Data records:

--- START ---

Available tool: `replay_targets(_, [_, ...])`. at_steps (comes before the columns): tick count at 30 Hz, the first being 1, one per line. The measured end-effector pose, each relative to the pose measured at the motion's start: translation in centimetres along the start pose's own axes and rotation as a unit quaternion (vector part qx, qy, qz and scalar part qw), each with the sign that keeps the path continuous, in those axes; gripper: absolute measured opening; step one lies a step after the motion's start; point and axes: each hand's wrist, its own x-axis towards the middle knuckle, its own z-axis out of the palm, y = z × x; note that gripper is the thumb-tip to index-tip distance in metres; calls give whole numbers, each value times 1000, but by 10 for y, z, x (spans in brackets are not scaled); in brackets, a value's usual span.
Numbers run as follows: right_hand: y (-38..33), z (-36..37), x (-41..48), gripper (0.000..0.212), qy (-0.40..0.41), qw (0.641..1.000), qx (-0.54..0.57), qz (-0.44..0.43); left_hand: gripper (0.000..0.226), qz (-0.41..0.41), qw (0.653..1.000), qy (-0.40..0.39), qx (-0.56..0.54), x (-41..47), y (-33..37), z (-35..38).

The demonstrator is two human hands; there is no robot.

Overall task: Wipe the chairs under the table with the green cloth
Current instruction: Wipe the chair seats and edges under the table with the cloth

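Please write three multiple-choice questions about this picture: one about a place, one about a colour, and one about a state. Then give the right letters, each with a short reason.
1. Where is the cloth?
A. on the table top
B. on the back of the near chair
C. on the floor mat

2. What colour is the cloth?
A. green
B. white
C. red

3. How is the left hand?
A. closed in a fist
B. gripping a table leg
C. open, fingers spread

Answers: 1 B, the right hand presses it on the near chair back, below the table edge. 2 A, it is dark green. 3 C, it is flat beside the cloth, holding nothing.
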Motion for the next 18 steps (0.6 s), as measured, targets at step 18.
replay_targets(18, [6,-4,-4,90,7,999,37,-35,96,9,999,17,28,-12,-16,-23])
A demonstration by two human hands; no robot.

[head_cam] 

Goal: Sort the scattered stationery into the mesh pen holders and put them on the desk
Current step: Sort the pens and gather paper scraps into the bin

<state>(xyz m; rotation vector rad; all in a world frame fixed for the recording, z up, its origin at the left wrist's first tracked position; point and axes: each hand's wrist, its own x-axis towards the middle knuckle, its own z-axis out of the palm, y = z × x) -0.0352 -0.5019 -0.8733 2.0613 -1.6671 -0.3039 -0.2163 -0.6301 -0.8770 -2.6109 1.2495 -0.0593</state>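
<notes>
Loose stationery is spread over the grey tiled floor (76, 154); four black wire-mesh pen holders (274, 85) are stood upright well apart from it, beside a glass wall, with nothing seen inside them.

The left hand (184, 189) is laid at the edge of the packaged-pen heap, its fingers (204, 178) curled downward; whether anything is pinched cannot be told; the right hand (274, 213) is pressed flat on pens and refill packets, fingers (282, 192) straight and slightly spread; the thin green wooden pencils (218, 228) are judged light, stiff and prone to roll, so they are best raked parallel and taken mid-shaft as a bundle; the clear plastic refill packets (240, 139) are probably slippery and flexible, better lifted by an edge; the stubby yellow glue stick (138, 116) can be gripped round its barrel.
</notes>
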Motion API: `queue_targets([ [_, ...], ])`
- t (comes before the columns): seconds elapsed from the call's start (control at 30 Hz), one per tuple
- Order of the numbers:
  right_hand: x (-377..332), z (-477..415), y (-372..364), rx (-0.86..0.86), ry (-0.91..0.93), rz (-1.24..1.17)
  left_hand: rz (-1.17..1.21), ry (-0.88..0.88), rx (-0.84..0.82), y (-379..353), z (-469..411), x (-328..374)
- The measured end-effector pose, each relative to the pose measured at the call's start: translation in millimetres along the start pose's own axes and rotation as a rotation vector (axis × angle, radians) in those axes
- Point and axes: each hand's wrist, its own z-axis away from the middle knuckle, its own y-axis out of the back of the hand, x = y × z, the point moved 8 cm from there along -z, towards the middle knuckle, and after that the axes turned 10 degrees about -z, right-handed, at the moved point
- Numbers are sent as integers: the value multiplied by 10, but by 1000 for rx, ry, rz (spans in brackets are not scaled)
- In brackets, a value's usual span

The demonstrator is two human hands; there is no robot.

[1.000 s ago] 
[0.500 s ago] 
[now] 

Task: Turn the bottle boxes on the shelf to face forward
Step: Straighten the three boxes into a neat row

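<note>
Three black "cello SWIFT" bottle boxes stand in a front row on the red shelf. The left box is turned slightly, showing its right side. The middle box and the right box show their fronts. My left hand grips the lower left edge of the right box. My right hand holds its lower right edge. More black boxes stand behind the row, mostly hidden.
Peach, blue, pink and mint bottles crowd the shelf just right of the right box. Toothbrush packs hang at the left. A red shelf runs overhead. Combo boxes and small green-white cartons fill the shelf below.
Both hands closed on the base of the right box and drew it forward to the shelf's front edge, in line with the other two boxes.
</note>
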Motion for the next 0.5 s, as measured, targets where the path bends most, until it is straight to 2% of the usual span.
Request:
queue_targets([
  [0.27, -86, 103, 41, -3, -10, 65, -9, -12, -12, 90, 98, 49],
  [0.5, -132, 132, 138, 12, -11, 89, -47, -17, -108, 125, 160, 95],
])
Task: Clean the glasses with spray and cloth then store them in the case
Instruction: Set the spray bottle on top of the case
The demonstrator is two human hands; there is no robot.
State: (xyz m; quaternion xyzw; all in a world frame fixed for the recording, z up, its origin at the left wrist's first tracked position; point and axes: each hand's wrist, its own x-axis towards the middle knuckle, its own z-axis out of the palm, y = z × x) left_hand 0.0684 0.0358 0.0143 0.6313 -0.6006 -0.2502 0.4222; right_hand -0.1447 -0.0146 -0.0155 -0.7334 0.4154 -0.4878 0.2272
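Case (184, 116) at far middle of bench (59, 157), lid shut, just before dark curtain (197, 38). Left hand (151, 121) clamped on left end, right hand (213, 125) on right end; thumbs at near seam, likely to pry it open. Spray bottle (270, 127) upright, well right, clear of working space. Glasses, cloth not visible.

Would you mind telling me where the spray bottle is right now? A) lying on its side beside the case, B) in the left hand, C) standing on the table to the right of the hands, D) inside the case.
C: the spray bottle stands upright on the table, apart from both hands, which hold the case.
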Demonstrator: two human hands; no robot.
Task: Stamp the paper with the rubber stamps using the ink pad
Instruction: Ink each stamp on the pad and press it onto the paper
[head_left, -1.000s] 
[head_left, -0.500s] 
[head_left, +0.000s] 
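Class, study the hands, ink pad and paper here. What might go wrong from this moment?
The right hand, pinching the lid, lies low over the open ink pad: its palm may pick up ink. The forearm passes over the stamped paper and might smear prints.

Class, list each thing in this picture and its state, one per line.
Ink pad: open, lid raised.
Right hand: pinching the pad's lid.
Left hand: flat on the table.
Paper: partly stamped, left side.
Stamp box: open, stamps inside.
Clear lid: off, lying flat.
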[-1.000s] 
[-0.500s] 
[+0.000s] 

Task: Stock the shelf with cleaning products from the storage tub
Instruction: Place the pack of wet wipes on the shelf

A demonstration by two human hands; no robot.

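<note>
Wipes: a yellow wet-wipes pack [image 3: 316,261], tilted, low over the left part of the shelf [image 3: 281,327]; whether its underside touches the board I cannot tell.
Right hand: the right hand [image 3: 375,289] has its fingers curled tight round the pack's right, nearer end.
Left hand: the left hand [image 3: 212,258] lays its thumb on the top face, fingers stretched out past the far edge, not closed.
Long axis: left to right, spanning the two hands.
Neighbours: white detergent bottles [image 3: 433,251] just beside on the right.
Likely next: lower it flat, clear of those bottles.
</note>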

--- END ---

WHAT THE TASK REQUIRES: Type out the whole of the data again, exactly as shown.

YOUR SOLUTION:
Available tool: `replay_targets(_, [_, ...])`. at_steps (comes before the columns): tick count at 30 Hz, the first being 1, one per line. The measured end-effector pose, each relative to the pose measured at the motion's start: translation in centimetres along the start pose's own axes and rotation as a unit quaternion (vector part qx, qy, qz and scalar part qw), each with the sign that keeps the path continuous, in those axes; gripper: absolute measured opening; step one lies a step after the motion's start; point and axes: each hand's wrist, its own x-axis towards the middle knuckle, its own z-axis out of the palm, y = z × x; note that gripper is the thumb-tip to index-tip distance in metres; calls give whole numbers, each value times 1000, but by 10 for y, z, x (spans in brackets are not scaled); in brackets, a value's usual span.
Numbers run as follows: right_hand: y (-38..33), z (-36..37), x (-41..48), gripper (0.000..0.212), qy (-0.40..0.41), qw (0.641..1.000), qx (-0.54..0.57), qz (-0.44..0.43); left_hand: gripper (0.000..0.226), qz (-0.41..0.41), qw (0.653..1.000), qy (-0.40..0.39), qx (-0.56..0.54), x (-41..47), y (-33..37), z (-35..38).

The demonstrator is two human hands; there is no robot.

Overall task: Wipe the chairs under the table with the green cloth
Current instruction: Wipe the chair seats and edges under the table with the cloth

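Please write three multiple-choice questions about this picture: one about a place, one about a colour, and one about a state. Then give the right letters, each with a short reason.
1. Where is the cloth?
A. on the table top
B. on the back of the near chair
C. on the floor mat

2. What colour is the cloth?
A. green
B. white
C. red

3. How is the left hand?
A. closed in a fist
B. gripping a table leg
C. open, fingers spread

Answers: 1 B, the right hand presses it on the near chair back, below the table edge. 2 A, it is dark green. 3 C, it is flat beside the cloth, holding nothing.
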Motion for the next 18 steps (0.6 s), as measured, targets at step 18.
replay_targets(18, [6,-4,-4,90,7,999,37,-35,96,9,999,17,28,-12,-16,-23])
A demonstration by two human hands; no robot.

[head_cam] 

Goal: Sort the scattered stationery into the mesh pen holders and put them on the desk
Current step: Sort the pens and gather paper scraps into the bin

<state>(xyz m; rotation vector rad; all in a world frame fixed for the recording, z up, its origin at the left wrist's first tracked position; point and axes: each hand's wrist, its own x-axis towards the middle knuckle, its own z-axis out of the palm, y = z × x) -0.0352 -0.5019 -0.8733 2.0613 -1.6671 -0.3039 -0.2163 -0.6301 -0.8770 -2.6109 1.2495 -0.0593</state>
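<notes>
Loose stationery is spread over the grey tiled floor (76, 154); four black wire-mesh pen holders (274, 85) are stood upright well apart from it, beside a glass wall, with nothing seen inside them.

The left hand (184, 189) is laid at the edge of the packaged-pen heap, its fingers (204, 178) curled downward; whether anything is pinched cannot be told; the right hand (274, 213) is pressed flat on pens and refill packets, fingers (282, 192) straight and slightly spread; the thin green wooden pencils (218, 228) are judged light, stiff and prone to roll, so they are best raked parallel and taken mid-shaft as a bundle; the clear plastic refill packets (240, 139) are probably slippery and flexible, better lifted by an edge; the stubby yellow glue stick (138, 116) can be gripped round its barrel.
</notes>
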Motion API: `queue_targets([ [_, ...], ])`
- t (comes before the columns): seconds elapsed from the call's start (control at 30 Hz), one per tuple
- Order of the numbers:
  right_hand: x (-377..332), z (-477..415), y (-372..364), rx (-0.86..0.86), ry (-0.91..0.93), rz (-1.24..1.17)
  left_hand: rz (-1.17..1.21), ry (-0.88..0.88), rx (-0.84..0.82), y (-379..353), z (-469..411), x (-328..374)
- The measured end-effector pose, each relative to the pose measured at the call's start: translation in millimetres along the start pose's own axes and rotation as a rotation vector (axis × angle, radians) in those axes
- Point and axes: each hand's wrist, its own z-axis away from the middle knuckle, its own y-axis out of the back of the hand, x = y × z, the point moved 8 cm from there along -z, towards the middle knuckle, and after that the axes turned 10 degrees about -z, right-handed, at the moved point
- Numbers are sent as integers: the value multiplied by 10, but by 1000 for rx, ry, rz (spans in brackets are not scaled)
- In brackets, a value's usual span

The demonstrator is two human hands; there is no robot.

[1.000 s ago] 
[0.500 s ago] 
[now] 

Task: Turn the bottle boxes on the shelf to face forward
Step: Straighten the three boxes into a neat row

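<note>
Three black "cello SWIFT" bottle boxes stand in a front row on the red shelf. The left box is turned slightly, showing its right side. The middle box and the right box show their fronts. My left hand grips the lower left edge of the right box. My right hand holds its lower right edge. More black boxes stand behind the row, mostly hidden.
Peach, blue, pink and mint bottles crowd the shelf just right of the right box. Toothbrush packs hang at the left. A red shelf runs overhead. Combo boxes and small green-white cartons fill the shelf below.
Both hands closed on the base of the right box and drew it forward to the shelf's front edge, in line with the other two boxes.
</note>
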Motion for the next 0.5 s, as measured, targets where the path bends most, until it is straight to 2% of the usual span.
Request:
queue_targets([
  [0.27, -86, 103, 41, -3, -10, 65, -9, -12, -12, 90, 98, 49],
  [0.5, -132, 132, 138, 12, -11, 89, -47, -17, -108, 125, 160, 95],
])
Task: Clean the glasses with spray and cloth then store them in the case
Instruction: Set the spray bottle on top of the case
The demonstrator is two human hands; there is no robot.
State: (xyz m; quaternion xyzw; all in a world frame fixed for the recording, z up, its origin at the left wrist's first tracked position; point and axes: each hand's wrist, its own x-axis towards the middle knuckle, its own z-axis out of the palm, y = z × x) left_hand 0.0684 0.0358 0.0143 0.6313 -0.6006 -0.2502 0.4222; right_hand -0.1447 -0.0146 -0.0155 -0.7334 0.4154 -0.4878 0.2272
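Case (184, 116) at far middle of bench (59, 157), lid shut, just before dark curtain (197, 38). Left hand (151, 121) clamped on left end, right hand (213, 125) on right end; thumbs at near seam, likely to pry it open. Spray bottle (270, 127) upright, well right, clear of working space. Glasses, cloth not visible.

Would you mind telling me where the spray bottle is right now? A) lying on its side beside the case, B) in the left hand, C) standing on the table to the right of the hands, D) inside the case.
C: the spray bottle stands upright on the table, apart from both hands, which hold the case.
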Demonstrator: two human hands; no robot.
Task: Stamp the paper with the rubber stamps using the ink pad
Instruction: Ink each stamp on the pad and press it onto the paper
[head_left, -1.000s] 
[head_left, -0.500s] 
[head_left, +0.000s] 
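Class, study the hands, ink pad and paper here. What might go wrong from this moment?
The right hand, pinching the lid, lies low over the open ink pad: its palm may pick up ink. The forearm passes over the stamped paper and might smear prints.

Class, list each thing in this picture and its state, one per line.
Ink pad: open, lid raised.
Right hand: pinching the pad's lid.
Left hand: flat on the table.
Paper: partly stamped, left side.
Stamp box: open, stamps inside.
Clear lid: off, lying flat.
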[-1.000s] 
[-0.500s] 
[+0.000s] 

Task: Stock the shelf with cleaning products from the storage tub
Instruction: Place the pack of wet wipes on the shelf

A demonstration by two human hands; no robot.

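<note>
Wipes: a yellow wet-wipes pack [image 3: 316,261], tilted, low over the left part of the shelf [image 3: 281,327]; whether its underside touches the board I cannot tell.
Right hand: the right hand [image 3: 375,289] has its fingers curled tight round the pack's right, nearer end.
Left hand: the left hand [image 3: 212,258] lays its thumb on the top face, fingers stretched out past the far edge, not closed.
Long axis: left to right, spanning the two hands.
Neighbours: white detergent bottles [image 3: 433,251] just beside on the right.
Likely next: lower it flat, clear of those bottles.
</note>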

The exercise has been carried out in full.